*** Opening of DATASET RECORDS ***
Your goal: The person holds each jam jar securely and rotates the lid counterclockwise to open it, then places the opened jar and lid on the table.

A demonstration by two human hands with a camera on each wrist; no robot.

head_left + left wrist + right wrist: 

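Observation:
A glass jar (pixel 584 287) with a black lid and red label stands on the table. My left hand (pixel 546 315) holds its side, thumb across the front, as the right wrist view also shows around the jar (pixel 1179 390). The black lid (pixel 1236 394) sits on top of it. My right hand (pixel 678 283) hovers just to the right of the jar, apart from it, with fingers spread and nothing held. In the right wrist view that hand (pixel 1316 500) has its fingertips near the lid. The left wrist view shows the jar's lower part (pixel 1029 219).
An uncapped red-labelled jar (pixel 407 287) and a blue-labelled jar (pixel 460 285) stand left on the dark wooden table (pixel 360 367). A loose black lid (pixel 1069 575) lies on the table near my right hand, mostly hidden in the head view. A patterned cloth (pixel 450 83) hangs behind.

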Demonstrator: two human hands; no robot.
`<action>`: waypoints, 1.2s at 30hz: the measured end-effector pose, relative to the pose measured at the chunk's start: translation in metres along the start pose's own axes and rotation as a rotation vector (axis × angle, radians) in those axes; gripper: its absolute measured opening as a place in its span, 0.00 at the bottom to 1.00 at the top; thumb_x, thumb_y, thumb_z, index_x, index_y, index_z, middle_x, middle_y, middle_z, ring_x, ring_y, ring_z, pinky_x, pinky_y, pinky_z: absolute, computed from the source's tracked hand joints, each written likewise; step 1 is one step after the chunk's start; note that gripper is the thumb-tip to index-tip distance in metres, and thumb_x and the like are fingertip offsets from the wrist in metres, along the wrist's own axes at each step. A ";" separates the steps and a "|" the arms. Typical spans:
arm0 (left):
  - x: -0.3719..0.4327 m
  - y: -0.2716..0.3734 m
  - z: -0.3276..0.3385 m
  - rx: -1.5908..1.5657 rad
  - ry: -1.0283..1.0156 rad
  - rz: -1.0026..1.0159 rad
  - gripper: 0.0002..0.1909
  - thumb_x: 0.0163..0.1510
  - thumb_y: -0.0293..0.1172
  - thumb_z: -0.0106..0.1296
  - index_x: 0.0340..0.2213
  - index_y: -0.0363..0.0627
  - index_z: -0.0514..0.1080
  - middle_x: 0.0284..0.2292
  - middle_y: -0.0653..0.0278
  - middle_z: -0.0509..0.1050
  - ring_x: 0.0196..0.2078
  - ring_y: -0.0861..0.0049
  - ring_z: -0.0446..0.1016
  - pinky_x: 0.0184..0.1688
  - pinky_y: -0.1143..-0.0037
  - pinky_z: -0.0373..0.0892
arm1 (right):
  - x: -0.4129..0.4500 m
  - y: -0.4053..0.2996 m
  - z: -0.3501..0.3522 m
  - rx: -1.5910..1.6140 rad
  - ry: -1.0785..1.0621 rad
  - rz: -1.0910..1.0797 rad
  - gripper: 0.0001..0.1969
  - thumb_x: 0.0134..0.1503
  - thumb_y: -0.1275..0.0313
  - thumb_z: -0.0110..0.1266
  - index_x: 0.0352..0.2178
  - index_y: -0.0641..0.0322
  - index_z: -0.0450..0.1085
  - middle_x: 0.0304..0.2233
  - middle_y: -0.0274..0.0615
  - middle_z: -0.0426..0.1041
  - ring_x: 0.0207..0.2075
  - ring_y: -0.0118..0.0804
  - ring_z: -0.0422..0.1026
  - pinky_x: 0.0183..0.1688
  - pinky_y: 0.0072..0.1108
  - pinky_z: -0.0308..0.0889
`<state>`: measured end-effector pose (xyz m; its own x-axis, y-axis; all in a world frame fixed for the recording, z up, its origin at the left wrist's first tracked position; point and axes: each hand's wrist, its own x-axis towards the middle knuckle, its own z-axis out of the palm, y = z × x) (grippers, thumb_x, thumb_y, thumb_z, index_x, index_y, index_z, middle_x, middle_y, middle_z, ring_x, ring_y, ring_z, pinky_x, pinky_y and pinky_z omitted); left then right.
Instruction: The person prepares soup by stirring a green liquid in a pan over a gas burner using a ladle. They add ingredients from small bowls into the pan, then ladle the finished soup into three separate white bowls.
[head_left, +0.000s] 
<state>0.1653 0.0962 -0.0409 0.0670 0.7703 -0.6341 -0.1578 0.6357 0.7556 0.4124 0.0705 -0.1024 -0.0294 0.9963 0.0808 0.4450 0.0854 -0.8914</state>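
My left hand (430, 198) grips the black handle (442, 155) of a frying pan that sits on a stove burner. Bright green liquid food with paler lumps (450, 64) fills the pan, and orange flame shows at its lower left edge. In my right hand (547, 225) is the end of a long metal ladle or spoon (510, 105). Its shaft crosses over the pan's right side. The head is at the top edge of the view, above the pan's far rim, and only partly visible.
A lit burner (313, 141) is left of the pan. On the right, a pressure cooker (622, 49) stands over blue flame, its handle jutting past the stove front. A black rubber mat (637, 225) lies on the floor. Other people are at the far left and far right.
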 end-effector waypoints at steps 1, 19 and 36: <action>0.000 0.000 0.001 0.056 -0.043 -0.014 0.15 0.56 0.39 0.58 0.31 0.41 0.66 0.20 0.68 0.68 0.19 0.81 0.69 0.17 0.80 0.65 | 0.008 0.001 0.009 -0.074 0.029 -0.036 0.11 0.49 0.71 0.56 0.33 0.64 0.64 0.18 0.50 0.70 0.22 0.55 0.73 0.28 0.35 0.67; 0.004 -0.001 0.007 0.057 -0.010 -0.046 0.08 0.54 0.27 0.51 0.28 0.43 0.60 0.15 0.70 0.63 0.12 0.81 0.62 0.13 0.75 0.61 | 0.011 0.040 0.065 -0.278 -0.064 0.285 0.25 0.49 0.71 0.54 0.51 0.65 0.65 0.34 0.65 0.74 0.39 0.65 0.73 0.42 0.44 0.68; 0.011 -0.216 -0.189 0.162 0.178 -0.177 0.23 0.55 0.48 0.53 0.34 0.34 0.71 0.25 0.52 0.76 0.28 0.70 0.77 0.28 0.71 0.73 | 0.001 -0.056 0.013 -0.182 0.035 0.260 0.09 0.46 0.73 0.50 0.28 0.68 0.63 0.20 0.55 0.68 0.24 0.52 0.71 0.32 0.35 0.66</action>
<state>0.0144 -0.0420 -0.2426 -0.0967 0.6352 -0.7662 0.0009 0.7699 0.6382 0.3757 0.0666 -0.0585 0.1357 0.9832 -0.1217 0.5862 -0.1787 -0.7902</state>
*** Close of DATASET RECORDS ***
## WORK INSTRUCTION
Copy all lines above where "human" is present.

## ANSWER TO THIS TASK
A demonstration by two human hands with a camera on each wrist; no robot.
Demonstrator: two human hands; no robot.

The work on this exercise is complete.